Le titre français choisi pour ce qui a été annoncé par Soderbergh comme son ultime opus (diffusé uniquement à la TV en mai aux États-Unis car « trop gay pour une sortie en salles » selon les mots du réalisateur) ne recouvre qu’une part seulement de ce film hybride. Ma vie avec Liberace n’est qu’en partie seulement un biopic sur le pianiste et compositeur de music-hall américain Wladziu Valentino Liberace, ou plutôt un portrait emphatique du musicien vu par les yeux du jeune Scott Thorson qui partagea sa vie durant cinq ans. C’est alors le sens du « ma vie avec » : Liberace (Michael Douglas cabotin) est saisi à travers les yeux – et les sentiments mélangés – de son compagnon (Matt Damon, dont Soderbergh exploite comme toujours la timidité apparente dans ses films). Le film s’inspire d’ailleurs de l’ouvrage que ce dernier lui a consacré (Behind the Candelabra : My Life with Liberace, 1988). Liberace n’apparaît alors quasi jamais seul à l’écran, mais toujours sous la lorgnette tour à tour amoureuse, ébahie, angoissée, ulcérée de son amant.

L’homme et le pantin

Qu’est-ce qui a bien pu pousser Soderbergh à la réalisation d’un biopic sur un pianiste star excentrique (sorte de mélange de Liza Minelli et d’Elton John) ? Fascination pour son personnage haut en couleur, virtuose qui rejeta les honneurs du classique pour la musique populaire et qu’il montre comme quasi pédagogue de la musique envers son public ? Peut-être. Mise en avant des amours homosexuelles à l’heure où le mariage gay fait son chemin dans la société occidentale ? Peu probable, vu les objections que le film pourrait soulever des deux côtés. Soderbergh n’a jamais franchement disposé d’un goût réel du biopic. Son magnifique Kafka (1991) est en soi bien moins une biographie de l’auteur tchèque qu’une mise en images de la société terrifiante et dérisoire qu’il décrivait dans ses romans et pour le réalisateur un portrait du monde contemporain obsédé par la surveillance ; et son double Che (2008), clairement sa réalisation la moins personnelle et intéressante. Seul Erin Brockovitch (2000) pourrait prétendre à ce rôle du biopic, mais Soderbergh y est plus intéressé par la dénonciation du scandale que par la personne elle-même. Ma vie avec Liberace est alors un titre trompeur, bien moins juste que le titre original : Behind the Candelabra. Il s’agit bien d’une traversée dans le film, derrière la scène et le symbole-ornement que se choisit le pianiste pour ses concerts (un chandelier de cristal aveuglant sur son piano).

 

Derrière le candélabre, les paillettes et les apparences, la mort est partout dans le film de Soderbergh. Le réalisateur décrit un personnage obsédé par son vieillissement et sa propre mort. À l’inverse du biopic traditionnel, on voit le personnage rajeunir sous nos yeux. Non pas que la chronologie du film soit inversée, mais Liberace cherche à masquer la vieillesse par tous les moyens : maquillages, viagra, opérations…. Il apparaît en milieu de film comme singulièrement plus jeune qu’au début, les traits dissimulés derrière un visage-masque, figé par les interventions de chirurgie esthétique qui font de lui un être hors du temps, monstrueux (il ne peut plus fermer les yeux et dort donc les paupières mi-closes). Dans ce basculement derrière les apparences, Soderbergh prend un malin plaisir à nous montrer directement les coulisses de ce corps de façade : le visage ouvert et défiguré durant les opérations chirurgicales ou alors enrubanné tel l’homme invisible à la sortie de l’hôpital sur fond de musique burlesque. Derrière les ors de la scène et les applaudissements, un pantin grotesque.

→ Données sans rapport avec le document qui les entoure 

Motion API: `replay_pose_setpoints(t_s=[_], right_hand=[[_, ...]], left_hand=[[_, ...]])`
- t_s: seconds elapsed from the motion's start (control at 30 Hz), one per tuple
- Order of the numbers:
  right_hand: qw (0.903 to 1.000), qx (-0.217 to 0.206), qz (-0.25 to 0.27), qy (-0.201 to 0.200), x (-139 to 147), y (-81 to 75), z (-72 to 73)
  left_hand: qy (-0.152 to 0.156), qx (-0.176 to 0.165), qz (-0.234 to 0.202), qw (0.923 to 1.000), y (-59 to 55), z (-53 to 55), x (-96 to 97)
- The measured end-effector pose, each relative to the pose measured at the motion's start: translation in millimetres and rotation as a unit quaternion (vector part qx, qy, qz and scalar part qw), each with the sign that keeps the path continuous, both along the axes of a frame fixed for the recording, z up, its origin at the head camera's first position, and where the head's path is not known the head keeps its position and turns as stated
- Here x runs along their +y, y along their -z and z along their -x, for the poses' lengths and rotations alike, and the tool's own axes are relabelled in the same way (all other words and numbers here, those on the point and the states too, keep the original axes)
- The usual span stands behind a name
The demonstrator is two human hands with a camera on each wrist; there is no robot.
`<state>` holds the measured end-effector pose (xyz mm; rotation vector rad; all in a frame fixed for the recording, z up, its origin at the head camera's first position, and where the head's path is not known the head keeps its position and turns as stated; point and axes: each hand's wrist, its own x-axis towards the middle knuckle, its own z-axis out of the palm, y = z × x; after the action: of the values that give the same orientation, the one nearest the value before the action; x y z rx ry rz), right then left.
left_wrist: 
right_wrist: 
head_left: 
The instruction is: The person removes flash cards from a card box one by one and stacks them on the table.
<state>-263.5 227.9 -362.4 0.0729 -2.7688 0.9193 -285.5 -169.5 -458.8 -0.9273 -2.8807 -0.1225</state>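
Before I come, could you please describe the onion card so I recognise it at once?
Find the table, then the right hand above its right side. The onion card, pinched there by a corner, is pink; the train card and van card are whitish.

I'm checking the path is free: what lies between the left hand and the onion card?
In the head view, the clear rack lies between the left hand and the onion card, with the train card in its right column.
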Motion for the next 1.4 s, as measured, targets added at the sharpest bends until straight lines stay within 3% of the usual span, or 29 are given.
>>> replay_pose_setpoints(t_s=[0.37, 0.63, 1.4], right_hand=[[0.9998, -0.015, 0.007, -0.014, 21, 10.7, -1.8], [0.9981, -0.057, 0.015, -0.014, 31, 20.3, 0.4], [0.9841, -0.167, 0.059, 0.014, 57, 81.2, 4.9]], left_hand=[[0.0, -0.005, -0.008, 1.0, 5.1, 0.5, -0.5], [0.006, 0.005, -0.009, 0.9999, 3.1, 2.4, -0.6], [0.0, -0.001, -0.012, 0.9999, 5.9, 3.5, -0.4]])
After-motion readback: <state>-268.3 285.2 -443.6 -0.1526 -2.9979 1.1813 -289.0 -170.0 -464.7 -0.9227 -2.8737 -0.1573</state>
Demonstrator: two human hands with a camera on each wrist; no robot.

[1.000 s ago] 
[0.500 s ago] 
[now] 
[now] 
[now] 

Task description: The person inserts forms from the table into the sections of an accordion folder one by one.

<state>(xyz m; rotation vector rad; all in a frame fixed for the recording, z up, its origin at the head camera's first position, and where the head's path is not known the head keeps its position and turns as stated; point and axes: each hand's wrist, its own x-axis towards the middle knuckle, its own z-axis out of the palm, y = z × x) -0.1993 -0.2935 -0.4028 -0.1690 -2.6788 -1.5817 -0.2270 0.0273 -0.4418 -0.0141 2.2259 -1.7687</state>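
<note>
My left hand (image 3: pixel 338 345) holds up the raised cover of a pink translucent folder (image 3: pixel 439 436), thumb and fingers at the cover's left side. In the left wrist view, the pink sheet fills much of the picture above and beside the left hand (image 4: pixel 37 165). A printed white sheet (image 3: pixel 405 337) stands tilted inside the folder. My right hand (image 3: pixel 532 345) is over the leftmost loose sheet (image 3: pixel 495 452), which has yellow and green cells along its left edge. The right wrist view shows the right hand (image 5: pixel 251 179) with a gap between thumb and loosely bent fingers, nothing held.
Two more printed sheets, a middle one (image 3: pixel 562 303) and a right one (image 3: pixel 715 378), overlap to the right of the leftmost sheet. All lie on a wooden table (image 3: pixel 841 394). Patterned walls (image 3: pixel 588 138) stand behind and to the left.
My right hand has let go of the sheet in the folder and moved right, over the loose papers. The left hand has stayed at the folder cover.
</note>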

Mais plus que vers l’éternelle jeunesse de Dorian Gray, c’est vers le Docteur Frankenstein que lorgne Liberace. Le film met du temps à y arriver, mais plus qu’une apparence de jeunesse, c’est un désir de survie qui habite le pianiste. Celui-ci produit des doubles de lui-même, des hommes plus jeunes qui apparaissent comme son reflet à même de véhiculer son héritage artistique croit-on dans un premier temps (avec son jeune protégé sur scène) mais aussi de faire perdurer son image et son corps par-delà la mort. En ce sens, moins qu’un amant ou un fils comme leur relation le laisse penser, c’est un objet que Scott devient pour Liberace : une poupée à articuler et vêtir selon son souhait. Démiurge monstrueux, l’artiste produit alors littéralement un clone de lui-même, à grand renfort d’opérations. Plus jeune, plus beau, plus fort, support de fantasme dès la scène d’ouverture du film, Matt Damon est peu à peu transformé en un être froid et désincarné, version monumentale de Ken, l’époux impassible de Barbie, une version améliorée de Liberace. Le réalisateur insiste à de multiples reprises sur l’analogie entre les deux hommes : par la relation filiale qui s’établit entre eux (allant jusqu’à l’adoption), mais surtout par la chosification de Scott auquel le pianiste donne le même nom qu’à son chien aveugle et sourd ("Baby Boy") qu’il lui présente lors de leur rencontre comme son double âgé.

 

« Pour ce que je suis quand je suis avec toi, je t’aime. »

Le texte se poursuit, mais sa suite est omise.